"Observing the Solar System" is a fairly complete (a relative term when discussing the Solar System) guide for an amateur astronomer to start viewing the night sky. It has a strong focus on planets and comets, and not as much attention to galaxies and some of the Messier objects. There are twelve chapters:
1. Earth and Sky - half is about basic geology of the Earth and the other half discusses meteors.
2. Moon and planet observer's hardware - this whole chapter is about what type of telescope setup you need for observing the moon and planets.
3. The Solar System framed - discusses CCD cameras for amateur astrophotography
4. Stacking up the Solar System - this whole chapter is about "focus stacking" with astrophotography to get better images.
5. Our Moon - This is one of the better chapters of the book and is very comprehensive for an amateur lunar observer. It discusses lunar characteristics and what you can expect when viewing the moon. I found some very useful info in it that I didn't already know.
6. Mercury and Venus - You're not going to see much in a telescope when observing these two planets due to their size and apparent magnitude, but it discusses their orbits and phases and has some interesting info on transits.

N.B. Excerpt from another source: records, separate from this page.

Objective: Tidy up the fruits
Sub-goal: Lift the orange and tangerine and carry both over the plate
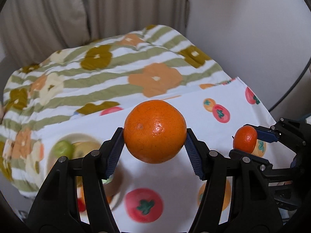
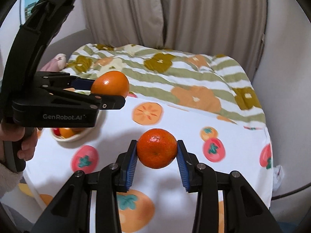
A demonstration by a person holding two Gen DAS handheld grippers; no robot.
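left gripper [image 1: 155,141]: pinching large orange [image 1: 155,131]. right gripper [image 2: 157,151]: pinching small mandarin [image 2: 157,148]. advice: carry level to bowl [image 2: 70,137], far left; release low.

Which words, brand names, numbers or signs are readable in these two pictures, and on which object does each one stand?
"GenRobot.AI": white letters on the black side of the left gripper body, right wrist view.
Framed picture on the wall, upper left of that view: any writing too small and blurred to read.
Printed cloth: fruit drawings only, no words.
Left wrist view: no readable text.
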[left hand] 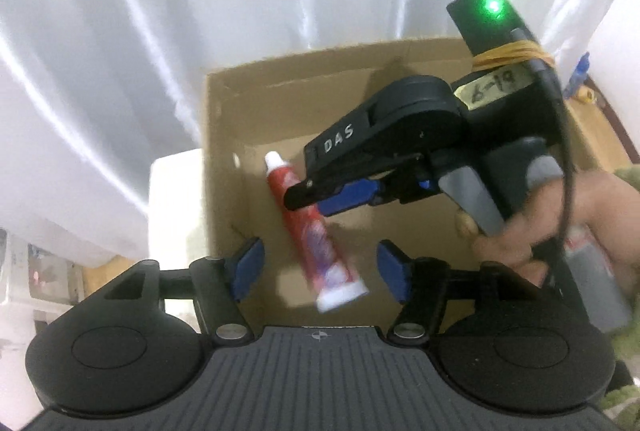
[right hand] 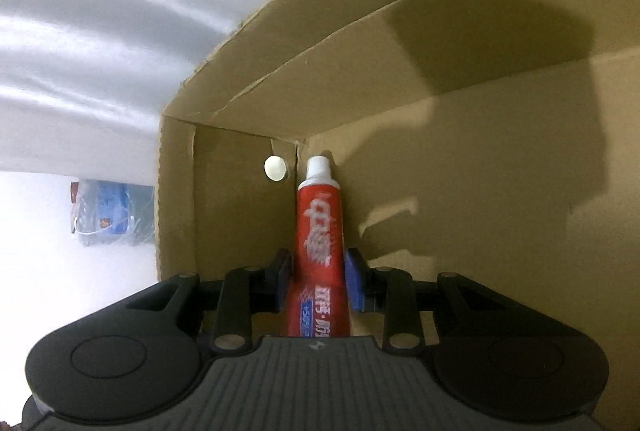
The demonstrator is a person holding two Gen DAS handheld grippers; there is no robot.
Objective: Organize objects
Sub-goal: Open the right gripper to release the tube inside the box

7. Mars - a decent chapter on observing through a telescope, and with the naked eye, as well as the orbit of Mars and its moons.
8. Jupiter - One of the better chapters of the book and that I've found in an amateur astronomer's guide, with information on observing the planet and its moons.
9. Saturn, Uranus, and Neptune - Half about Saturn and its moons, and half about Uranus and Neptune.
10. Small Worlds - Asteroids, Pluto, binocular observing, asteroid photography, and photometry (which I feel is a bit dry and could have been left out).
11. Comets - 1/3 discusses comet behavior, and the rest is about comet photography and photometry.
12. Our daytime star - solar characteristics, tips for safe solar viewing without setting your eyeballs on fire, and sunspots.